Plagiarism begins at home...and reactions begin with the editor. Whether the idea of using the photo belonged to Fitzgerald or Burton Rascoe (which has got to be the most 1920s name ever), his decision to run it shows his awareness and approval of her "self"-portrayal as the real subject of the review.
It's important to keep in mind that public reactions to an individual article, especially something like a single book review, are a very 21st-century interest. The global accessibility of texts online and the Twitter-driven culture of #hottakes were not part of the public sphere in 1922.
That doesn't mean we can't or don't get to study them. (In point of fact--I do.) It just means we don't usually have the same kinds of sources. So in this case, the "what happens next" can sketch out the picture.
And the what happens next was pretty impressive.
Fitzgerald married Scott in 1920. On April 1, 1922, her husband was an established writer, and she was known to the public as part of Zelda-and-Scott--his model and muse. But she was no author.

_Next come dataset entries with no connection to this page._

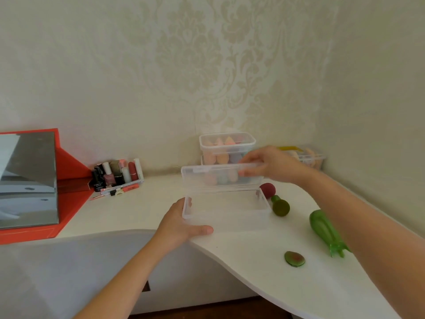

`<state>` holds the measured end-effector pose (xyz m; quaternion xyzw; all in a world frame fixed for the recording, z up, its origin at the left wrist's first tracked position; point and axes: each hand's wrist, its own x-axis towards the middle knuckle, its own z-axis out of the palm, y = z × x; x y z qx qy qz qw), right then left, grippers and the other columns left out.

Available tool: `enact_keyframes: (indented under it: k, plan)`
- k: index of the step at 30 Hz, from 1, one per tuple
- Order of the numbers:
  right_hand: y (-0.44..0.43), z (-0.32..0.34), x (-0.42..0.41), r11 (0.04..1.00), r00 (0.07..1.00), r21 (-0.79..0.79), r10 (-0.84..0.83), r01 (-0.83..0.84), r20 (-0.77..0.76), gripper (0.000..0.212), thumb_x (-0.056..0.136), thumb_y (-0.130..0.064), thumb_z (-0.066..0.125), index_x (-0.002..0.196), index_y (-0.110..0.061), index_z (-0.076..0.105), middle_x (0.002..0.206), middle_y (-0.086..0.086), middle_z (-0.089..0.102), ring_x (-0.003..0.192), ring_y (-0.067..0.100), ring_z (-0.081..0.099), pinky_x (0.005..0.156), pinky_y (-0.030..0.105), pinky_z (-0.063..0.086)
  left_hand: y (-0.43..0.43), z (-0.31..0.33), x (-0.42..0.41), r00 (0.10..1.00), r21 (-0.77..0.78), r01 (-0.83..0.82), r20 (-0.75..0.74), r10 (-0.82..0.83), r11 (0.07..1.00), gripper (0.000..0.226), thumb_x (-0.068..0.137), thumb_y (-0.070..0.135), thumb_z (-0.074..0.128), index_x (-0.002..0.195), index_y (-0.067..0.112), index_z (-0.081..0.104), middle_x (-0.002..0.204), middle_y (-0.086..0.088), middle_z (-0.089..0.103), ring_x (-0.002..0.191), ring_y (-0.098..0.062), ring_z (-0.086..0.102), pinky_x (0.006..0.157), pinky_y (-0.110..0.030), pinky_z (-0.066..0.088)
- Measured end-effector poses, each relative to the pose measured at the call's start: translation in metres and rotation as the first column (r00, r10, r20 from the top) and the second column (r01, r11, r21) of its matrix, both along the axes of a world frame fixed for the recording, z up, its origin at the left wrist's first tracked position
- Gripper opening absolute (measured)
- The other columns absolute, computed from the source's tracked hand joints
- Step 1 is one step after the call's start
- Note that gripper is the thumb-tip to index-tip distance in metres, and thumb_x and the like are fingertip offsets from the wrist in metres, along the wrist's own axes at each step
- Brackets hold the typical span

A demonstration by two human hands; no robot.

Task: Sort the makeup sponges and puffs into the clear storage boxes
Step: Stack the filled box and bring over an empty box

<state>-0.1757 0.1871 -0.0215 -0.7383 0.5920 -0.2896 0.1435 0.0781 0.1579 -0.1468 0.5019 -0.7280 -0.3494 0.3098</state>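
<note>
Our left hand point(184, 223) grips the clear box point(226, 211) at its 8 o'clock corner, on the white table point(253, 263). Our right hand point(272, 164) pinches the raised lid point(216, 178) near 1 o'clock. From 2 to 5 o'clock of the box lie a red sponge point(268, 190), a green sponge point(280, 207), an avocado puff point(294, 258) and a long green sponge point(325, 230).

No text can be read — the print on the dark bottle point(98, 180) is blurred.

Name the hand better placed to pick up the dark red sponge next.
Right. The right hand holds the lid close above the dark red sponge, right of the clear box; the left hand grips the box's opposite side.
</note>
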Motion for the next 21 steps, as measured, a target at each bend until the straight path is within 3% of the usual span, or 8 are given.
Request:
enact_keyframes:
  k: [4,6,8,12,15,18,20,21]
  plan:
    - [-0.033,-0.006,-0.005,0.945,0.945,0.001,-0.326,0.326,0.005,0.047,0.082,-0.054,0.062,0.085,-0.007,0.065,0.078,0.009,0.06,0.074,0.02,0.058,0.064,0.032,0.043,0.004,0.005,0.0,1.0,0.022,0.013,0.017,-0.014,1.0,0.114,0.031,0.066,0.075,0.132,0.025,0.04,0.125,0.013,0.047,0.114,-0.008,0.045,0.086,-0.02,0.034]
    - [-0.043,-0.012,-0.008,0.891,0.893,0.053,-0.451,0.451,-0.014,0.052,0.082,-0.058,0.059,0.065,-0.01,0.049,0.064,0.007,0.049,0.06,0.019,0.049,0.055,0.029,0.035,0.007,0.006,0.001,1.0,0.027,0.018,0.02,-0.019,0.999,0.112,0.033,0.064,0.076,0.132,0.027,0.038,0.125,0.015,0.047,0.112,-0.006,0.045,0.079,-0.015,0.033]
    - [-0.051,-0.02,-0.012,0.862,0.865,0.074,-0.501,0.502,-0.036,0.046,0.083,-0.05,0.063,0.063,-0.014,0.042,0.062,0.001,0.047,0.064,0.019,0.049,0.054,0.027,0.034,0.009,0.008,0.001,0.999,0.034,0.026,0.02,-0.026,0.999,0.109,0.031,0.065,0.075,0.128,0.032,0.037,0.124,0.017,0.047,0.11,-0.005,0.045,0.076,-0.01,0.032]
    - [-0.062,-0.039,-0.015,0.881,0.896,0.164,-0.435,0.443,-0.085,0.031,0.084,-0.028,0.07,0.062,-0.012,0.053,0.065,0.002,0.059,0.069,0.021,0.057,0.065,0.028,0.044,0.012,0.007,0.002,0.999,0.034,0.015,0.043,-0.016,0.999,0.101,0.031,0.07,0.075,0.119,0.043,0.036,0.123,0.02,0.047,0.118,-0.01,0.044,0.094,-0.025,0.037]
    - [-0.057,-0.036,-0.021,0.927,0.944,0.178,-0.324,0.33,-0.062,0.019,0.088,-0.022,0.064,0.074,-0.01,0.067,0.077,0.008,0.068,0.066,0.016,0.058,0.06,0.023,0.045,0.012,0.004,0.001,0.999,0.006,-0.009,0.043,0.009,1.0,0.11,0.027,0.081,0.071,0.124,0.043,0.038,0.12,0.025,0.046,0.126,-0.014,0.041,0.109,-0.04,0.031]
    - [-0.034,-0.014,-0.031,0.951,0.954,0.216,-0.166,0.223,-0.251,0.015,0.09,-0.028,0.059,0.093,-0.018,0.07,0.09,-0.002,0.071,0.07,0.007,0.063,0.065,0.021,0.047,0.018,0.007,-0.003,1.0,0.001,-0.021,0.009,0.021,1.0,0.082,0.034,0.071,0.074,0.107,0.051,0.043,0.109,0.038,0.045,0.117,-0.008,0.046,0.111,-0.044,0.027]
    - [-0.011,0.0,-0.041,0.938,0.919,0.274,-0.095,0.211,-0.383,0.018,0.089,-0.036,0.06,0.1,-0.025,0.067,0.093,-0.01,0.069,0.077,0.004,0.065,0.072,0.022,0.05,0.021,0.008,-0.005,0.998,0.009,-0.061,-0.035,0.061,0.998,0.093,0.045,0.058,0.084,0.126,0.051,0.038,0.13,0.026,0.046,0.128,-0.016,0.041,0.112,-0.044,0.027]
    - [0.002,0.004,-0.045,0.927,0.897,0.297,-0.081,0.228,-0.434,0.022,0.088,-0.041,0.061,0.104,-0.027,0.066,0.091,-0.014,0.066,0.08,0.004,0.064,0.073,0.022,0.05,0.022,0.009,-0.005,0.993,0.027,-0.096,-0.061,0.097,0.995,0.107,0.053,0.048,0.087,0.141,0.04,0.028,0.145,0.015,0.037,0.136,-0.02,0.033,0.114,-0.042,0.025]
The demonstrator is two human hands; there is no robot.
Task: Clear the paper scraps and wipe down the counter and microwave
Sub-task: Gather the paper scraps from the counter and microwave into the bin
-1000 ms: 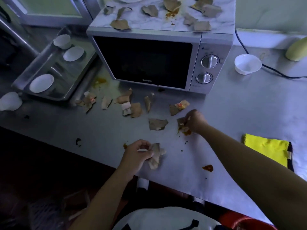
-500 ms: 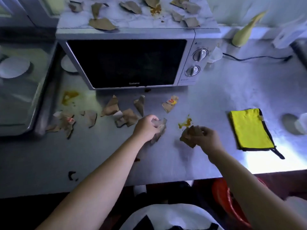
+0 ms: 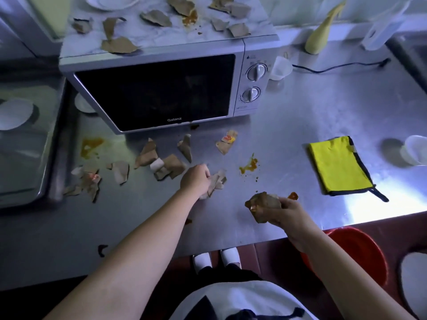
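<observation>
Head | left hand (image 3: 195, 179) clutches crumpled paper scraps (image 3: 217, 181) | right hand (image 3: 288, 213) grips sauce-stained wad (image 3: 263, 204) | brushed-steel counter (image 3: 300, 125)

Reddish floor (image 3: 265, 258), pale wall (image 3: 288, 10) behind.

One view only, so no overlap between views is to be noted. The scene is taken from a head-worn wide-angle camera, aimed forward and steeply down. The counter (image 3: 323, 107) is seen from its front edge, at arm's reach. The microwave (image 3: 152, 88) is framed upper centre, door and top both visible. Paper scraps (image 3: 119, 46) on its top are cut by the upper border. Forearms are seen entering from the bottom, left hand (image 3: 196, 179) near centre, right hand (image 3: 286, 213) lower right. A tray (image 3: 59, 158) is cropped at the left border. Floor, shoes (image 3: 230, 256) and a red basin (image 3: 360, 250) are caught below the counter edge. Lines are bent toward the corners.
</observation>
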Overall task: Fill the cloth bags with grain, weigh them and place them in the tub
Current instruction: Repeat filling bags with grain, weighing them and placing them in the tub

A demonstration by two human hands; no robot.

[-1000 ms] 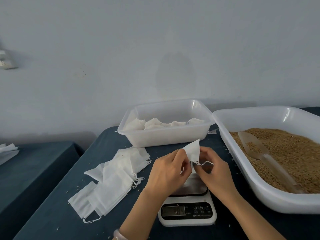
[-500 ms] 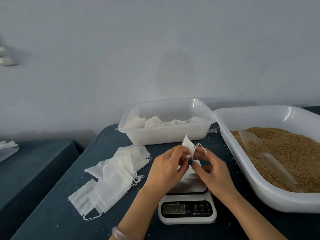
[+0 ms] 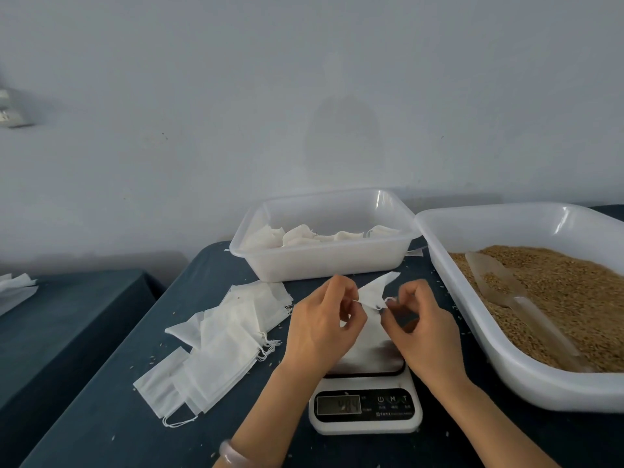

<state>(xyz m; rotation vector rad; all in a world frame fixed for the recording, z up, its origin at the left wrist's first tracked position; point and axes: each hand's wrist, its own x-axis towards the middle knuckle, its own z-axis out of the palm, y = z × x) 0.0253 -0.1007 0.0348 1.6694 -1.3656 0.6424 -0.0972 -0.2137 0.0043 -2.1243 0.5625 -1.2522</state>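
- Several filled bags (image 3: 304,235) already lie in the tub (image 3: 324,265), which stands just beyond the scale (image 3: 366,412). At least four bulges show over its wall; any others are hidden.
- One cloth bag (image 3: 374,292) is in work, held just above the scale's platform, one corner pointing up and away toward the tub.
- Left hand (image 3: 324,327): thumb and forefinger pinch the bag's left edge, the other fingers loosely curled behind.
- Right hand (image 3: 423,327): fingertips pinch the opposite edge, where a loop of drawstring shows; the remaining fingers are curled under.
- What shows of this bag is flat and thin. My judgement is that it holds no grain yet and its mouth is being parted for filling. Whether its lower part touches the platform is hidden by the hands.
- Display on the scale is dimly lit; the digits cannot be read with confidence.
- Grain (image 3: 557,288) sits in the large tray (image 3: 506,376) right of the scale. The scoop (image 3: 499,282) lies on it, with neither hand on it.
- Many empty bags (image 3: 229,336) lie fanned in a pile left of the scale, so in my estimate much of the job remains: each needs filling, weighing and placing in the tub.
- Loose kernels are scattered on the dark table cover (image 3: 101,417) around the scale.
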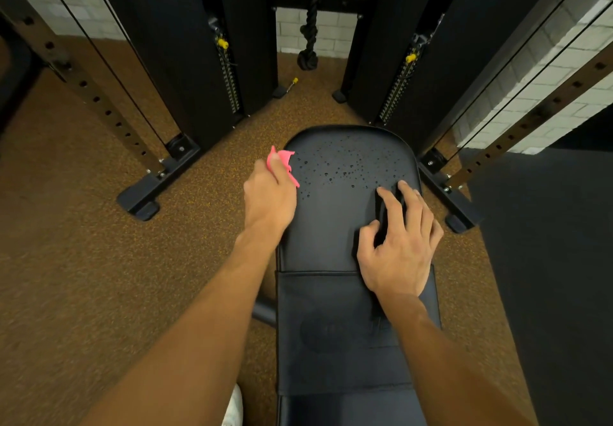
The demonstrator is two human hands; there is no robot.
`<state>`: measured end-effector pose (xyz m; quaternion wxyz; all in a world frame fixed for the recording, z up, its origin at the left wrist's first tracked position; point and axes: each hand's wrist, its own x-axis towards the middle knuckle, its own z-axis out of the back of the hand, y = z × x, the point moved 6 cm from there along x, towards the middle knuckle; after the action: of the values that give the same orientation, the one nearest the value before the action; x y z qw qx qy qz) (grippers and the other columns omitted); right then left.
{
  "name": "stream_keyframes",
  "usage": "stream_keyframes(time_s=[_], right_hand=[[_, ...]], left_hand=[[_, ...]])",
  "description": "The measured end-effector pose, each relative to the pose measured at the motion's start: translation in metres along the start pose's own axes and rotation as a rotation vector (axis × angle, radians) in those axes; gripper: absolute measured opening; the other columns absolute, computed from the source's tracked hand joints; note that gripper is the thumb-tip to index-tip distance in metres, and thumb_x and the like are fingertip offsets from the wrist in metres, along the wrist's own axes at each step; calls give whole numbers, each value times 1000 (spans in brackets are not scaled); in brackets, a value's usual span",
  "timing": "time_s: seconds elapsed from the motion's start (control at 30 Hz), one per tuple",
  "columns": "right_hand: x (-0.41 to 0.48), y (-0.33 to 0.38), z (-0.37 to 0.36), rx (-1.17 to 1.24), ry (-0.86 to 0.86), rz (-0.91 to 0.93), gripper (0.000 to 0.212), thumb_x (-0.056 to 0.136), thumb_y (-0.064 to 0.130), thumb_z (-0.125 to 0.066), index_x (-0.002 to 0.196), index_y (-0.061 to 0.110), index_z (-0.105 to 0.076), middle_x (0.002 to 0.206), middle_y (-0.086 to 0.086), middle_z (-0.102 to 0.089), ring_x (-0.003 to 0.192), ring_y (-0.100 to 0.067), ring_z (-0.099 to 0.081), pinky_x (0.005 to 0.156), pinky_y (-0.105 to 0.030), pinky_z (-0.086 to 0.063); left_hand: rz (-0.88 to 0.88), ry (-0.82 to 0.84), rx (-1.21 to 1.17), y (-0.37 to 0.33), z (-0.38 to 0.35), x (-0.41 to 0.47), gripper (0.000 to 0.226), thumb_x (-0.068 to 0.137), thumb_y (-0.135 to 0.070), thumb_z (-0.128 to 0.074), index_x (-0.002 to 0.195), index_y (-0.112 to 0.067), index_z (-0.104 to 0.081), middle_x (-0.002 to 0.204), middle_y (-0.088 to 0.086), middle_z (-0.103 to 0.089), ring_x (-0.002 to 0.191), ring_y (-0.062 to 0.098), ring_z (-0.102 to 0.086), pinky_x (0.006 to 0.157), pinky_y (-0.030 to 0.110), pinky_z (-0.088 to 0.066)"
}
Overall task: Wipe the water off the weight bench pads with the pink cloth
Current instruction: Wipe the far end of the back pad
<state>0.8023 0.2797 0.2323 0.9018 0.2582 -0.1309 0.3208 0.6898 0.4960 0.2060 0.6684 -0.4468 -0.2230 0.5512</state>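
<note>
the left grip [270, 193] is bunched around the pink cloth [282, 159] at the near-left edge of the bench pad [331, 233]. the water drops [348, 167] lie just to its right. best to flatten the cloth and sweep rightward in overlapping passes. the right grip [398, 246] rests on the pad beyond the drops, fingers spread, forearm low.

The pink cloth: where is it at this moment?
In the head view, the pink cloth is gripped in the left hand, at the left edge of the far bench pad, just beside the water drops.
</note>
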Motion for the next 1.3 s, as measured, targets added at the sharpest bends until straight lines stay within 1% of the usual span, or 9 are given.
stream_keyframes(time_s=[0.17,0.37,0.5,0.6,0.67,0.77,1.0,1.13,1.3], right_hand=[[0,0,0,4,-9,0,51,92,25,-58,143,24,-61,160,-3,-48,149,-29,-43,117,-57,-33],[1,0,-1,2,-9,8,50,93,25,-59,143,24,-61,159,-3,-48,148,-29,-43,116,-58,-34],[0,0,0,4,-21,5,50,93,25,-59,143,24,-62,159,-3,-49,148,-30,-44,116,-57,-34],[0,0,-1,-1,-25,9,50,92,24,-59,143,24,-62,159,-2,-49,149,-29,-43,116,-57,-34],[0,1,-1,-3,-21,9,51,92,24,-59,143,25,-61,160,-2,-48,150,-28,-42,118,-56,-33],[0,0,-1,-2,-7,4,51,92,25,-58,143,25,-61,162,-2,-45,153,-27,-39,120,-54,-31],[1,0,0,5,-3,-4,52,92,24,-59,144,26,-61,163,-1,-45,154,-26,-37,120,-54,-32],[1,-1,1,15,-9,3,52,92,22,-61,144,25,-61,162,-2,-47,153,-27,-38,120,-53,-33],[1,1,1,28,-16,-2,51,92,23,-60,143,25,-62,161,-2,-48,152,-27,-40,120,-53,-33]], left_hand=[[-97,-49,-1,13,-4,-6,57,103,-68,-24,137,-31,-52,108,-1,-68,93,19,-70,78,43,-61],[-5,-27,-32,14,-2,-10,44,111,-53,-28,113,-22,-58,98,5,-70,78,16,-68,66,36,-55],[-121,-35,102,-25,-3,26,42,111,-47,-32,127,-19,-59,115,6,-66,104,25,-66,94,50,-56],[-287,-90,192,-29,-4,-4,43,112,-35,-39,151,-18,-47,141,10,-54,125,25,-52,108,38,-43],[-334,-133,203,-18,-1,-40,49,112,-35,-40,158,-19,-37,147,9,-46,129,24,-46,107,34,-37],[-286,-122,180,8,4,-72,53,112,-39,-37,161,-18,-30,145,8,-44,126,23,-49,106,39,-45],[-287,-196,432,-36,-12,-31,53,110,-34,-43,157,-12,-37,147,15,-46,126,33,-47,93,42,-52],[-460,-128,556,-18,-8,-70,58,111,-35,-42,164,-17,-27,164,11,-31,145,35,-34,108,48,-49],[-399,-124,422,-8,2,-61,56,114,-35,-36,166,-20,-24,167,7,-30,149,29,-32,112,43,-43]])
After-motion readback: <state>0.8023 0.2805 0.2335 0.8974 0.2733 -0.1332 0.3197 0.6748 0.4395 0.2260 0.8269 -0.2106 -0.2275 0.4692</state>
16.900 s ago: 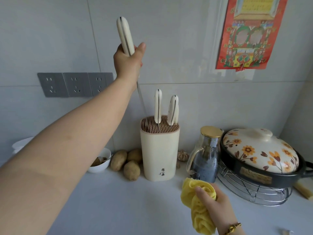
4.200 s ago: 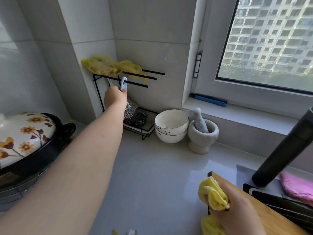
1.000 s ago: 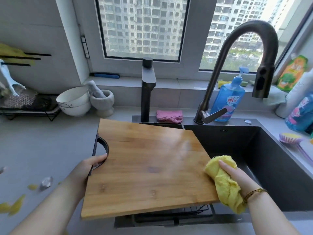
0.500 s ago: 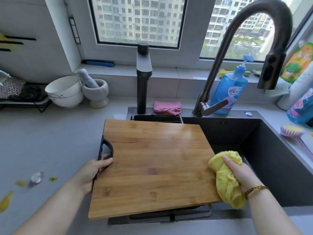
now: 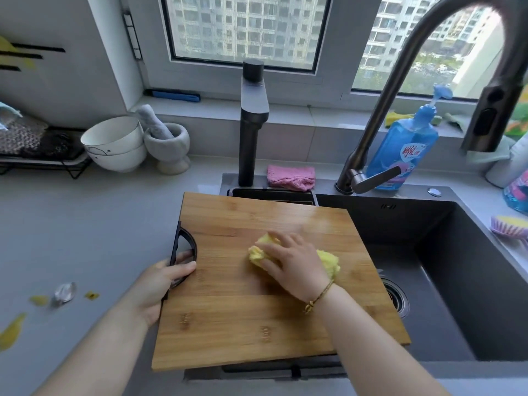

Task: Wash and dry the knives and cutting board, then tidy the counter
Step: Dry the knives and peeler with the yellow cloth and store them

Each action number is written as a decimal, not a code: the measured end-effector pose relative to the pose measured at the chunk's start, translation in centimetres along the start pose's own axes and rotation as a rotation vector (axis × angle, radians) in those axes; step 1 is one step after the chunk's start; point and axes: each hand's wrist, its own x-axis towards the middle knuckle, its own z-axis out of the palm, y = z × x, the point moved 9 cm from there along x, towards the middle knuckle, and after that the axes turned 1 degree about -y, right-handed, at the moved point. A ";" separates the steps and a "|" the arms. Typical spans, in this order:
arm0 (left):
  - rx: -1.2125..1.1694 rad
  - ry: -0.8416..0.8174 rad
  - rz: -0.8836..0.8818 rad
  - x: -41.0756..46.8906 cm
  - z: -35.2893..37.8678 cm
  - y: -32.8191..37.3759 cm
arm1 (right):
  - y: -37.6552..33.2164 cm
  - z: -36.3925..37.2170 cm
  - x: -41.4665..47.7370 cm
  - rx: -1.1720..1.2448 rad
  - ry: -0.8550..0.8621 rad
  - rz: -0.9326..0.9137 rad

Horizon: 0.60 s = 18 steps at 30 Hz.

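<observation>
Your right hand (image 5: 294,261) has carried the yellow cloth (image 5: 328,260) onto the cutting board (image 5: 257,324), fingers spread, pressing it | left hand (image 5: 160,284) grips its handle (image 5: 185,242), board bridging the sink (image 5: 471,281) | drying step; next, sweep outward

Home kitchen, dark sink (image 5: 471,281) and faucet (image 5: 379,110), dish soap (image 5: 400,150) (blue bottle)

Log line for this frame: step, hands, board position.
step: wiping cutting board | left hand: grips its handle | right hand: presses yellow cloth on it | board: flat over sink, left side
</observation>
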 end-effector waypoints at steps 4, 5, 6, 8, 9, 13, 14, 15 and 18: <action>0.004 -0.029 0.010 0.6 -0.2 0.2 | 7.1 -0.6 -0.7 -0.024 0.015 0.228; 0.005 -0.035 0.008 0.6 -0.2 0.1 | 9.2 -0.8 -1.1 -0.022 0.033 0.319; 0.006 -0.037 0.003 0.7 -0.2 -0.1 | 11.2 -1.0 -1.6 -0.016 0.055 0.411; 0.005 -0.037 -0.004 0.8 -0.2 -0.6 | 14.5 -1.5 -2.6 0.008 0.098 0.579; 0.005 -0.036 -0.007 0.8 -0.2 -0.9 | 15.7 -1.7 -2.9 0.038 0.118 0.645; -0.004 -0.027 -0.018 0.8 -0.2 -1.4 | 15.3 -3.2 -1.7 0.259 0.286 0.695; -0.012 -0.023 -0.024 0.9 -0.2 -1.5 | 13.5 -3.9 -0.6 0.304 0.347 0.618; -0.018 -0.021 -0.030 0.9 -0.1 -1.5 | 11.0 -4.5 0.6 0.324 0.378 0.510; -0.010 -0.031 -0.024 1.1 -0.2 -1.4 | 1.4 -4.7 4.4 0.349 0.304 0.159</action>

On April 2, the New York Tribune ran her review.
In May, McCall's asked her to write a "Where Do Flappers Go?" essay.
In June, Metropolitan Magazine published her "Eulogy on the Flapper."
The BatD review was such a hit, even with the limited number of eyes that could see a 1922 newspaper, that it brought Fitzgerald into the, yes, literary realm. And it was the Fitzgerald she constructed in the review--the Fitzgerald she claimed her husband plagiarized as Gloria Gilbert: flirtatious, materialistic, and content with her place as a princess.
People loved the review because they loved their fantasy of her.
~~
...Of course, people missed--or ignored--the part where Fitzgerald told them it was just a fantasy.
I have an intense distaste for the melancholy aroused in the masculine mind by such characters as Jenny Gerhardt, Antonia, and Tess (of the D'Urbervilles). Their tragedies, redolent of the soil, leave me unmoved. If they were capable of dramatizing themselves they would no longer be symbolic, and if they weren't--and they aren't--they would be dully, stupid, and boring, as they inevitably are in life.
We might note that she is in fact dropping those literary references she claimed to find pretentious and distracting (Willa Cather? Thomas Hardy?). But her sharper, almost bitter? criticism is a refutation of the entire review. Women on the page aren't real women; we can only enjoy their stories because they are fantasies. Real women are normal just like us.
Fitzgerald is normal, just like us. "Gloria" is plagiarism of a tiny selection of her words, not of her.
~~
And of course, when Fitzgerald's words were accompanied with her literary talent and ambition...Scott threw a tantrum, because the only one who should use them was him.
Flapper-era men are so immature and self-centered, don't you think?